◆ **EXERCISE DIRECTIONS**: Work out how many lines in the records include the word "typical", then answer with nothing but that number.

◆ **SOURCE RECORDS**:
::::

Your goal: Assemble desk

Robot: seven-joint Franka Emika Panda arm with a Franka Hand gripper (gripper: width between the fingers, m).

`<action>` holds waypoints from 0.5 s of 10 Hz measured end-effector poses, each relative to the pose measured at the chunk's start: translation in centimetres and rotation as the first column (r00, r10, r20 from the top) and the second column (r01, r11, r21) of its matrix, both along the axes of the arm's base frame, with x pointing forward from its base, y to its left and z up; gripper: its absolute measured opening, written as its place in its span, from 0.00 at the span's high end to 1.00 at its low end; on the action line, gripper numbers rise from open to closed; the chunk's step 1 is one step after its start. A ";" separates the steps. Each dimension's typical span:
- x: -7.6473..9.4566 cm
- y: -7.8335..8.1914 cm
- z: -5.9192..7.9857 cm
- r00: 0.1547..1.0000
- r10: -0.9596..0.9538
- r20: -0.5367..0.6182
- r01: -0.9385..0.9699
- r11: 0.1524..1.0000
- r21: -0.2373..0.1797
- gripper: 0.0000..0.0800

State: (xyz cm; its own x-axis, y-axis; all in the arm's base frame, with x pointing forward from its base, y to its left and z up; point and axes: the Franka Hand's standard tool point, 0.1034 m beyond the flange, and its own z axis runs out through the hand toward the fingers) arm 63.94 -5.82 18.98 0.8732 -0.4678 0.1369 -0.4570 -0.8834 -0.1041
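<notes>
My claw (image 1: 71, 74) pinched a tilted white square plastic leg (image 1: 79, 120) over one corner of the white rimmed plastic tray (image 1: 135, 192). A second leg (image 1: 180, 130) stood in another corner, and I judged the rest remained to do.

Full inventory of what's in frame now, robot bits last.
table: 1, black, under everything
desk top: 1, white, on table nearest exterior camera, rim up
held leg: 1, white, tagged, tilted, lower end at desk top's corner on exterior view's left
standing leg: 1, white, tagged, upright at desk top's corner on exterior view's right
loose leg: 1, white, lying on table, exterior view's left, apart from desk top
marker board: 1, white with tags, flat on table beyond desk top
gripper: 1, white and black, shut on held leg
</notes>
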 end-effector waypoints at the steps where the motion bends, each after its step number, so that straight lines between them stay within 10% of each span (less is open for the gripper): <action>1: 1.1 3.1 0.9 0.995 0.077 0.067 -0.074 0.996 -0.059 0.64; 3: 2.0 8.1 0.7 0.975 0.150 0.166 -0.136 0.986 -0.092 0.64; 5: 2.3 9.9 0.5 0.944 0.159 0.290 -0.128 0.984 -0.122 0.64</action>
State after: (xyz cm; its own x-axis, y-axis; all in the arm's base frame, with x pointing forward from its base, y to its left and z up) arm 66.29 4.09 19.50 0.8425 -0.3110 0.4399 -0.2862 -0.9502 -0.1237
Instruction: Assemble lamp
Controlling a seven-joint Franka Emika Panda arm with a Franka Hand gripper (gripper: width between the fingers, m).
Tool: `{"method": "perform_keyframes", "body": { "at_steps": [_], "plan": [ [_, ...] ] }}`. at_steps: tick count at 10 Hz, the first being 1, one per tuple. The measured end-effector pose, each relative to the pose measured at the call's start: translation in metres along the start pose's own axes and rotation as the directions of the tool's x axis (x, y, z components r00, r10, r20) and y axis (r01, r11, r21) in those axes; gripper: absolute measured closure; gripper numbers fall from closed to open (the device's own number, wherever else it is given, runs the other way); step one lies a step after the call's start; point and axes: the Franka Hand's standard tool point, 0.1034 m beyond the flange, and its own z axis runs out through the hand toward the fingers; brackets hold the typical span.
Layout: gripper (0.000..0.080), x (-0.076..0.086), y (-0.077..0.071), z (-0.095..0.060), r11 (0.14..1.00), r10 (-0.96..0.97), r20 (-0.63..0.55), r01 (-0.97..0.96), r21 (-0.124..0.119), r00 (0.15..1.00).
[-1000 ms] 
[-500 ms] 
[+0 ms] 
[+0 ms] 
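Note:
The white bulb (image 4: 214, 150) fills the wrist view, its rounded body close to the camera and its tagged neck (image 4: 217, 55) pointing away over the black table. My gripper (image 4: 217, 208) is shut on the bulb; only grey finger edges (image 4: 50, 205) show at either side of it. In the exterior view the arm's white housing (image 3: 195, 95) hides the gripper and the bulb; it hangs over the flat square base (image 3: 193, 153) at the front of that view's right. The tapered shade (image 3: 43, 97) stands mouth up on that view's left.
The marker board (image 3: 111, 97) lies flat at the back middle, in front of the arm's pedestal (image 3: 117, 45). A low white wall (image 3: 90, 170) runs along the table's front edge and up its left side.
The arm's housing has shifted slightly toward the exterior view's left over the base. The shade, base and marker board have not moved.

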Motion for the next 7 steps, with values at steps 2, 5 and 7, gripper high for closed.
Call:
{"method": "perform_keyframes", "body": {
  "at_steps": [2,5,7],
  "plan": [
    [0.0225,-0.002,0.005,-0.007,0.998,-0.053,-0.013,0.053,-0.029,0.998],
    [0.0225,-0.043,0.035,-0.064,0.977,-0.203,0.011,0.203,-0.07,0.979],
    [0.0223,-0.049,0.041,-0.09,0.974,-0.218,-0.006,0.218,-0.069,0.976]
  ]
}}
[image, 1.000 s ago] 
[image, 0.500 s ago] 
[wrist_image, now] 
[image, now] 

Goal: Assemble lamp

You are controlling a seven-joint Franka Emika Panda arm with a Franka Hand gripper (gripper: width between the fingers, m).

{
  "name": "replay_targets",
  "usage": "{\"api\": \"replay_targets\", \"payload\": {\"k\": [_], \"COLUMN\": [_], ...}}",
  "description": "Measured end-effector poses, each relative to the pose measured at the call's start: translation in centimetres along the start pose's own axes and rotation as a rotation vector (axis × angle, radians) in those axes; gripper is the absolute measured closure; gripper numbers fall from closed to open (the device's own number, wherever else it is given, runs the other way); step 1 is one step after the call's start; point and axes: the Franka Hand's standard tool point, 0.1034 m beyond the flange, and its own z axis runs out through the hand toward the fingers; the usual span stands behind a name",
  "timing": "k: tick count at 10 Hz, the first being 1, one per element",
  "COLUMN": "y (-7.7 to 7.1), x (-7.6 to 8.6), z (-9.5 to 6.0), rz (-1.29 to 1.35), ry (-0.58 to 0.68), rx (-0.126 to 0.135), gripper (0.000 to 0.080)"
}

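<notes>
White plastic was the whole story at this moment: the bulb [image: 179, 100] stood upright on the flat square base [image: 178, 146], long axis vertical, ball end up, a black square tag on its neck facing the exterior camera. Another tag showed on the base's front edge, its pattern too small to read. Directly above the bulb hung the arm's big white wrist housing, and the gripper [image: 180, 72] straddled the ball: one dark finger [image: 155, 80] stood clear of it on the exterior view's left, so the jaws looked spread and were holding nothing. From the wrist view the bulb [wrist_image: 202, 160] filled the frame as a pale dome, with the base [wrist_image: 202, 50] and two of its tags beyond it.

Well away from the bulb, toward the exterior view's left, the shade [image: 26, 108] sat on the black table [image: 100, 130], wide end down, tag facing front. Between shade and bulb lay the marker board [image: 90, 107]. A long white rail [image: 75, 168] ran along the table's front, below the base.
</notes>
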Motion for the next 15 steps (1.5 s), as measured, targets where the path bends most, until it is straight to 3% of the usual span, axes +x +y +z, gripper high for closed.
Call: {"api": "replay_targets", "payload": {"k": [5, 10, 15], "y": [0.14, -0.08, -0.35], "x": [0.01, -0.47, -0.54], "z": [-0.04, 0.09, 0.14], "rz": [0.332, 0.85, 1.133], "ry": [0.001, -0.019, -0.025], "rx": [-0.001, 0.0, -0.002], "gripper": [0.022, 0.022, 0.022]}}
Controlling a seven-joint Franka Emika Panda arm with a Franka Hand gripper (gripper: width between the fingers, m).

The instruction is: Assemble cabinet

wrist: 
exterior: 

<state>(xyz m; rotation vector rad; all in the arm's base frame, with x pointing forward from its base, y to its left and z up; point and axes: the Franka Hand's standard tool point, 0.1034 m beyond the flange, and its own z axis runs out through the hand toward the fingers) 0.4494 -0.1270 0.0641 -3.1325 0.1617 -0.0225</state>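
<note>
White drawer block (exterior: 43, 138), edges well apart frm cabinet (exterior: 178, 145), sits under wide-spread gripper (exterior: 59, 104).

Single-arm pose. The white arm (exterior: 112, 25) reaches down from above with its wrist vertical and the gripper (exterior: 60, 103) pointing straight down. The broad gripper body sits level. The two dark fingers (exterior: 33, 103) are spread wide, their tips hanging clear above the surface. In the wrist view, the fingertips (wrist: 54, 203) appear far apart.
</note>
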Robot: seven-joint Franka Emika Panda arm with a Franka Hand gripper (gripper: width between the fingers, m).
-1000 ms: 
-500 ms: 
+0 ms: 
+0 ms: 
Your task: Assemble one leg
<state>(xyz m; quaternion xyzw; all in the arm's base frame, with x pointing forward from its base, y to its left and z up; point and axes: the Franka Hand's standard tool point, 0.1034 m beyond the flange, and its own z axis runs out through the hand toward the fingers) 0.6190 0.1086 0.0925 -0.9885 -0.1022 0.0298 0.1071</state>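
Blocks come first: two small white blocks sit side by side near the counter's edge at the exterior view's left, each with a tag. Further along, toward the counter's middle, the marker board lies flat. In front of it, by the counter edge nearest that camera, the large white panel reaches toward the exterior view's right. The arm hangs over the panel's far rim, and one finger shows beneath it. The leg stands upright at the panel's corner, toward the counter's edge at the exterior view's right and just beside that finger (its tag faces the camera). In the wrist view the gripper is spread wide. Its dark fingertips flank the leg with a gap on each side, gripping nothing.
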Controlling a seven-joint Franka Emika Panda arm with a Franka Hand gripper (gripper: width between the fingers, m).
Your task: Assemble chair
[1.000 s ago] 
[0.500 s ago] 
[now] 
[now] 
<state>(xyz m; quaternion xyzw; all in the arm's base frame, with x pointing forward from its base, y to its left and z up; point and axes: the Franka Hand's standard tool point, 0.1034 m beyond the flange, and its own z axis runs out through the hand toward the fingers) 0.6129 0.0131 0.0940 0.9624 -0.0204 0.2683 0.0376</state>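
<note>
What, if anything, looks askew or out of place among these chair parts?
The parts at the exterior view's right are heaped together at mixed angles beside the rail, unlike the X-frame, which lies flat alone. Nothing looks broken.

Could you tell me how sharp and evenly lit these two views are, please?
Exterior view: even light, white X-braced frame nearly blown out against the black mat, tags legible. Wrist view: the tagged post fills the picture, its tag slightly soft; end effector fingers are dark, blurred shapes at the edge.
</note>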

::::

◆ **FINAL ANSWER**: 2